* [Problem description]:
How many lines of the data contain the string "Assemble"? Write the number and nothing more.

-------- Information given

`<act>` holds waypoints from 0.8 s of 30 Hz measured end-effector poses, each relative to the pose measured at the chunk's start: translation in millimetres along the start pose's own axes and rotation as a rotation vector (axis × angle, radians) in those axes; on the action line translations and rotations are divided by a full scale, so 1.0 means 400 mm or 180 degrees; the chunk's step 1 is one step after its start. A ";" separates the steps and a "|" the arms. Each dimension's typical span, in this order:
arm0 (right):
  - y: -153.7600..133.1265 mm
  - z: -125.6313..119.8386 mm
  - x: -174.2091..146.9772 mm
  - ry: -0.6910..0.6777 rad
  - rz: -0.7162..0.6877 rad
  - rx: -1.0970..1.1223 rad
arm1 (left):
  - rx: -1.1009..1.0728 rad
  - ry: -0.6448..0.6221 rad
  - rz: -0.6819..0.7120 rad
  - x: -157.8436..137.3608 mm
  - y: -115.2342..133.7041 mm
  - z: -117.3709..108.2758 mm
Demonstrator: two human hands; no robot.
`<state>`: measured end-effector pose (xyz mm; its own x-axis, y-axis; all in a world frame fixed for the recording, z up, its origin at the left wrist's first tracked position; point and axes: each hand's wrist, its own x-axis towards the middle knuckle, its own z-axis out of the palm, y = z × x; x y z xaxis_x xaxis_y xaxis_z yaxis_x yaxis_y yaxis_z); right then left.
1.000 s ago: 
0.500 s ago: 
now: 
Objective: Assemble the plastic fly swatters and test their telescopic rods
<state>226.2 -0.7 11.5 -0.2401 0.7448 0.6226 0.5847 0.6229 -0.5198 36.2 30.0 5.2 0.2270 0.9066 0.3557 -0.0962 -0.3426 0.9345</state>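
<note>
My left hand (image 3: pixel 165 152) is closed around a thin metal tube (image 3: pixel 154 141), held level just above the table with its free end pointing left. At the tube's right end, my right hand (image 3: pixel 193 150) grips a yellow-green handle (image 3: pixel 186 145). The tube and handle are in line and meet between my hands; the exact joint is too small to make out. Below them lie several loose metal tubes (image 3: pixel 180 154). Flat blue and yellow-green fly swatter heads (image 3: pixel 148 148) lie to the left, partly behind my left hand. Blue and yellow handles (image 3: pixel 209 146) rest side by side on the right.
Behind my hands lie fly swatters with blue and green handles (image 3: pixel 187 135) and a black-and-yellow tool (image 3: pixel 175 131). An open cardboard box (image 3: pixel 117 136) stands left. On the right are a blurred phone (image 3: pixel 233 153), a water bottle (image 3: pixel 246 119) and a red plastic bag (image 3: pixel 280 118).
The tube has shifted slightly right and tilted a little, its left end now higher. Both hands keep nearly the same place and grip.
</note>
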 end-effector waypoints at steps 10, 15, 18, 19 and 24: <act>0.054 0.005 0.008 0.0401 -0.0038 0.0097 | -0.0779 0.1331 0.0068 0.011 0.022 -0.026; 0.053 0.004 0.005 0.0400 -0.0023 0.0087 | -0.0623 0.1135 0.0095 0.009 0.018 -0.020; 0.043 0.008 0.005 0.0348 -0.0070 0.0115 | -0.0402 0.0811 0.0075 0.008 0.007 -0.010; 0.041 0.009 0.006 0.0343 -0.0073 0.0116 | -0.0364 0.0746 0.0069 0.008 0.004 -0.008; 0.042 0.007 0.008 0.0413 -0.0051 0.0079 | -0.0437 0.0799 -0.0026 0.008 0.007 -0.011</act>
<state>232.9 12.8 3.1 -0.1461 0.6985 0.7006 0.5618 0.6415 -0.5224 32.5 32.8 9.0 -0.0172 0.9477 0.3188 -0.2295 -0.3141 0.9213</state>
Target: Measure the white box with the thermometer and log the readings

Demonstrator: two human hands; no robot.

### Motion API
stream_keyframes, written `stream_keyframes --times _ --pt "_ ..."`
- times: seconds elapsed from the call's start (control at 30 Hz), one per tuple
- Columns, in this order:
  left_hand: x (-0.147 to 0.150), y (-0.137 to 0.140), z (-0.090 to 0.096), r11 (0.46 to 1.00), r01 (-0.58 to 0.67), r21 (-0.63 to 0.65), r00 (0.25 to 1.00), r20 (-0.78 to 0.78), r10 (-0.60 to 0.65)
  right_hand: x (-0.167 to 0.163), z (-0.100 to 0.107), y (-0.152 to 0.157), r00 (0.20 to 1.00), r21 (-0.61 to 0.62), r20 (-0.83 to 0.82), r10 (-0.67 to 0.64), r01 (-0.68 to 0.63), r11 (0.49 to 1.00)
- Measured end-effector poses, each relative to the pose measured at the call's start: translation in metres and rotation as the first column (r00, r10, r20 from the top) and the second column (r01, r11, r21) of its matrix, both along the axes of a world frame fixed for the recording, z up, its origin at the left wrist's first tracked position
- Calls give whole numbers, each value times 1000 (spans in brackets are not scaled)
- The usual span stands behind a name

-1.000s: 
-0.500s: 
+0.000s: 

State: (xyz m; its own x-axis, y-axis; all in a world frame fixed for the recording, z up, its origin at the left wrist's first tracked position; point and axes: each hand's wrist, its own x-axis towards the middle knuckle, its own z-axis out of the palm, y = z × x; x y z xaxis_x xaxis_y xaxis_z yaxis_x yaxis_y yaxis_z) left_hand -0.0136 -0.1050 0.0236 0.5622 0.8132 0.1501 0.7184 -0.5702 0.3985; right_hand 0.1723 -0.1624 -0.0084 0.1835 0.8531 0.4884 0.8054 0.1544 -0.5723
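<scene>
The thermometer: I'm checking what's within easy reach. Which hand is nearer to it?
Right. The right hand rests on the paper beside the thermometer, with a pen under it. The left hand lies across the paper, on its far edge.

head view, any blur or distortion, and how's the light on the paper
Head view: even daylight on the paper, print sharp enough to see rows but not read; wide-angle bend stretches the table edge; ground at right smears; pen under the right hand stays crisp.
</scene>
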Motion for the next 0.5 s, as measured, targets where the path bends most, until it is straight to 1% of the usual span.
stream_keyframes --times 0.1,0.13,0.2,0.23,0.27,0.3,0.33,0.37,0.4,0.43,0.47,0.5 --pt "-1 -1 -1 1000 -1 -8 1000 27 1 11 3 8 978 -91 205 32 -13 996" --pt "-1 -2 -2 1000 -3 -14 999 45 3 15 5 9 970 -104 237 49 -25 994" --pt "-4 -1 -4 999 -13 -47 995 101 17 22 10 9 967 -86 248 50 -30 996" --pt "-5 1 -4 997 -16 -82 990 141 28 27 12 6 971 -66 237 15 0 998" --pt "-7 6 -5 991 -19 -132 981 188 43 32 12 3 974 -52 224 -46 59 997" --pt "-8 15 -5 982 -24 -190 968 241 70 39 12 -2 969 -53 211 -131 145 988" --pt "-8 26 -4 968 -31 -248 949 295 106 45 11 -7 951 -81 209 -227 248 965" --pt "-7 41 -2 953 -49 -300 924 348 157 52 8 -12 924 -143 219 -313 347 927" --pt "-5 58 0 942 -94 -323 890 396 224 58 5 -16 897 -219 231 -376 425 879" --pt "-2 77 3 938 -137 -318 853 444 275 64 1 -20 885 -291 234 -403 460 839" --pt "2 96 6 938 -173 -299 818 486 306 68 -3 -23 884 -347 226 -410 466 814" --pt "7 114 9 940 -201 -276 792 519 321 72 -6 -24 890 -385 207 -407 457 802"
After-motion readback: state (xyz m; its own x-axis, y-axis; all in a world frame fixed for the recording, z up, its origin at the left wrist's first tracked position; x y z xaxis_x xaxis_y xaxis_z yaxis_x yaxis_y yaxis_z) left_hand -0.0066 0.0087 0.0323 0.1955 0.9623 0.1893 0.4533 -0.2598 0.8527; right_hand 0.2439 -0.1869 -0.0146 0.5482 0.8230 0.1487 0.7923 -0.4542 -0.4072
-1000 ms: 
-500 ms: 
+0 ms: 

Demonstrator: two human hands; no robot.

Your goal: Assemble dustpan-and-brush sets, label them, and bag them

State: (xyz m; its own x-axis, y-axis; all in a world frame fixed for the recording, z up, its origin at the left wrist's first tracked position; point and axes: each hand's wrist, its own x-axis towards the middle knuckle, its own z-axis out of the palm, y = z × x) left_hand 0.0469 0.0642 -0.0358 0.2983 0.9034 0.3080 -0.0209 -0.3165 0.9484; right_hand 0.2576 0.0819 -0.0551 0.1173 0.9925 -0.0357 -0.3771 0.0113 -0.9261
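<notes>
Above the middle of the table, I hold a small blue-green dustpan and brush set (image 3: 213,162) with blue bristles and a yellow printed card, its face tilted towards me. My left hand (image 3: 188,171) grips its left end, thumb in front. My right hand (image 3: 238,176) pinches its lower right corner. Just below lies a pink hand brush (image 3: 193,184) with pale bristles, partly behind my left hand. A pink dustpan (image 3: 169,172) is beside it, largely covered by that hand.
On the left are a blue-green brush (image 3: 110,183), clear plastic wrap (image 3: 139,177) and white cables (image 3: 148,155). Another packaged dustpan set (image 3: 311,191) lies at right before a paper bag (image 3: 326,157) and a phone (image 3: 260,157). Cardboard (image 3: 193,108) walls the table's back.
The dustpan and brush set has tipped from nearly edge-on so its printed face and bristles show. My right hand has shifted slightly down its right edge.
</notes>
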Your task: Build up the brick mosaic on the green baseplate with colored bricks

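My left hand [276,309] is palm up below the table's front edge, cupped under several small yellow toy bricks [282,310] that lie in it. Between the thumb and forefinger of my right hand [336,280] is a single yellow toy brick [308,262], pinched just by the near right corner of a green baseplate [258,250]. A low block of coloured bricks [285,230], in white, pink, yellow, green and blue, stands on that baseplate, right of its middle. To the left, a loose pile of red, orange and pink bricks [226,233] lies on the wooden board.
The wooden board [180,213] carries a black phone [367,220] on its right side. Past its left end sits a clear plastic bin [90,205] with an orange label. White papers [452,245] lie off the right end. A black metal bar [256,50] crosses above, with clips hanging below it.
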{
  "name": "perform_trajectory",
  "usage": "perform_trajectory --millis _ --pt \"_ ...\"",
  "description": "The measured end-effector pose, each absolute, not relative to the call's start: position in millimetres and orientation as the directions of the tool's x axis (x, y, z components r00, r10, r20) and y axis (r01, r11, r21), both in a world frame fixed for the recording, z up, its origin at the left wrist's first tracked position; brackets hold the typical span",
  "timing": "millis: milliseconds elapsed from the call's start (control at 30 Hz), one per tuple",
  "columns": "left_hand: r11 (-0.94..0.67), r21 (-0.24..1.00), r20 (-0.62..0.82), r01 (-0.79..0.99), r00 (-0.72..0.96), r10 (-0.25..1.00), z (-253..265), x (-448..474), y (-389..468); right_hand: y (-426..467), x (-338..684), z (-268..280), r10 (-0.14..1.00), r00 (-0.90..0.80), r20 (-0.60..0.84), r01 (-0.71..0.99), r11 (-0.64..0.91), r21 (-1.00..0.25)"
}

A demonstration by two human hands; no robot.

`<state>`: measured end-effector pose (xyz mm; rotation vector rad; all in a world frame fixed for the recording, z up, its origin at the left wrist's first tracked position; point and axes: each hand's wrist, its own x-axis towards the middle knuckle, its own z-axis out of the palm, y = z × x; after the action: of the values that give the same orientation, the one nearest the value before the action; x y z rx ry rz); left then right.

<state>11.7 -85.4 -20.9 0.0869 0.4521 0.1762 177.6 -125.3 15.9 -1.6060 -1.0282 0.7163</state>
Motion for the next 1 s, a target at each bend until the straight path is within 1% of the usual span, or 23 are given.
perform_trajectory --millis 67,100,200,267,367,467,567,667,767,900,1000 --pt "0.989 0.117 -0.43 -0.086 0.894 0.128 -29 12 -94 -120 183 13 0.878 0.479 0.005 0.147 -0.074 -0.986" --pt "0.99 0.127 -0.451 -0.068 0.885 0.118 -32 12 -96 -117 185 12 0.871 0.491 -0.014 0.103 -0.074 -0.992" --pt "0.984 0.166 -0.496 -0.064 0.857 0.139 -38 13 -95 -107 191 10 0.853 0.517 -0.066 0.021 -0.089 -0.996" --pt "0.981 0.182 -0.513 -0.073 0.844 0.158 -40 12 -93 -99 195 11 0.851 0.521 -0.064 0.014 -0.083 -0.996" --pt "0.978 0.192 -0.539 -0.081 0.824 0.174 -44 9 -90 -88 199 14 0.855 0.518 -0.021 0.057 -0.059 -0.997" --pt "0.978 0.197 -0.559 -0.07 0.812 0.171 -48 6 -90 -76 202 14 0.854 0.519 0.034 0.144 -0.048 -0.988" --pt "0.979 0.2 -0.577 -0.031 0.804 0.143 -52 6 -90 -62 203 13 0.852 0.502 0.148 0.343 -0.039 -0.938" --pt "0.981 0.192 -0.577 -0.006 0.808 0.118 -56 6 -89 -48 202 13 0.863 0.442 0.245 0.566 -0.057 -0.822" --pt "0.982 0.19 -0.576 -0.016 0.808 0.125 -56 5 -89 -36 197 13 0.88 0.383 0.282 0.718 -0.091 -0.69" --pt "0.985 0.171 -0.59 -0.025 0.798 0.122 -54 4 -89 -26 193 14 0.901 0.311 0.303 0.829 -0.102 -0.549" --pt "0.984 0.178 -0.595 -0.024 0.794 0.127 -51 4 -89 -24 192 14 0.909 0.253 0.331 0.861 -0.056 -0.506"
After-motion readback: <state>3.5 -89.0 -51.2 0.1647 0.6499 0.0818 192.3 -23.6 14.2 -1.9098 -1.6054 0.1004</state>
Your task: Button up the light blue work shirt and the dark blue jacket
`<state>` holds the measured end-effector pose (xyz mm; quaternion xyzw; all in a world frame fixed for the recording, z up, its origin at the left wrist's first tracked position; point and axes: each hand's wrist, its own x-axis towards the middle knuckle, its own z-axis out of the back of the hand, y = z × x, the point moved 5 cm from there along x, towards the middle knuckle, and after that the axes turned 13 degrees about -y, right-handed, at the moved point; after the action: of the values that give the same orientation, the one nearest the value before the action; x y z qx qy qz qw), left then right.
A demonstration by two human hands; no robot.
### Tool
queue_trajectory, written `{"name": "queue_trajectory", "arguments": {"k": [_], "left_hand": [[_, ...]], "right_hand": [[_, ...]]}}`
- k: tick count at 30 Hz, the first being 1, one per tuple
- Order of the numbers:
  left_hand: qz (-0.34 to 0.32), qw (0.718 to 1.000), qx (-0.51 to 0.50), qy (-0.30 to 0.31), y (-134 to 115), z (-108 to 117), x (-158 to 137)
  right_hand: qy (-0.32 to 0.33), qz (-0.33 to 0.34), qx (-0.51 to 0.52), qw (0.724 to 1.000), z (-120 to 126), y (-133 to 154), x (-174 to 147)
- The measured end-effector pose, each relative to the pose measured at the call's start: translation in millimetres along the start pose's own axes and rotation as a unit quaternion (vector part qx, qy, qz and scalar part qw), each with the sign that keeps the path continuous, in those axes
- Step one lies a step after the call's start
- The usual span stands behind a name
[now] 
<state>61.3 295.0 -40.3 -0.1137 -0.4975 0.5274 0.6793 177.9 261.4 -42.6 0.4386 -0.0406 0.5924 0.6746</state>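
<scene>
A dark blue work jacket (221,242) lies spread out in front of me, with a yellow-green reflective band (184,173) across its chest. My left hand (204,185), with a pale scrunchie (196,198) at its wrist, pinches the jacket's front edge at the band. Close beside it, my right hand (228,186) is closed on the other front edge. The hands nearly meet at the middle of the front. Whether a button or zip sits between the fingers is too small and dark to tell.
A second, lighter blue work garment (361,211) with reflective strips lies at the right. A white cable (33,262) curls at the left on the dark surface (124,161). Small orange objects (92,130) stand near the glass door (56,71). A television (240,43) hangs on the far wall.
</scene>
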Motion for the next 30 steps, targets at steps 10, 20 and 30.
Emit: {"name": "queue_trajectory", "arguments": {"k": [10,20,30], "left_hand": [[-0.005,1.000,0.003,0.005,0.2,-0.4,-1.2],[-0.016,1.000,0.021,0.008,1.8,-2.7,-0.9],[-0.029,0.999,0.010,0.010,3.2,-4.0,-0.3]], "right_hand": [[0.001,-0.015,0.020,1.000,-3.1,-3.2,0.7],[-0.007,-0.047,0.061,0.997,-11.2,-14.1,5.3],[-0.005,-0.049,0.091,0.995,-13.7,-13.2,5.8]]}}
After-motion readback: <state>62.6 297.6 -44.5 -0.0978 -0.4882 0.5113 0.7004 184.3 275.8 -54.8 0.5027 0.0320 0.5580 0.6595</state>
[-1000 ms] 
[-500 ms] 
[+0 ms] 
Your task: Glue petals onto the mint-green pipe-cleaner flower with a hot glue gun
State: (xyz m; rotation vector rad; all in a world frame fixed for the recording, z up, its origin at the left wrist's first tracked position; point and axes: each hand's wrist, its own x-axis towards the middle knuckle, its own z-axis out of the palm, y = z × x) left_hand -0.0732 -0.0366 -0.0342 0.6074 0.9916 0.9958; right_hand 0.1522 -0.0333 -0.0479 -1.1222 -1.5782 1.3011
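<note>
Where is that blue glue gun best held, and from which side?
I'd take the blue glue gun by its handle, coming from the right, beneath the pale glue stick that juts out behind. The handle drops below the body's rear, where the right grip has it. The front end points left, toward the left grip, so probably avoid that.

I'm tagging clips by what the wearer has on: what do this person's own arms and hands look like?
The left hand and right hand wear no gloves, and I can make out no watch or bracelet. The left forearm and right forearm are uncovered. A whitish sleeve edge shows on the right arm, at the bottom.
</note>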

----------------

* [Response area]:
2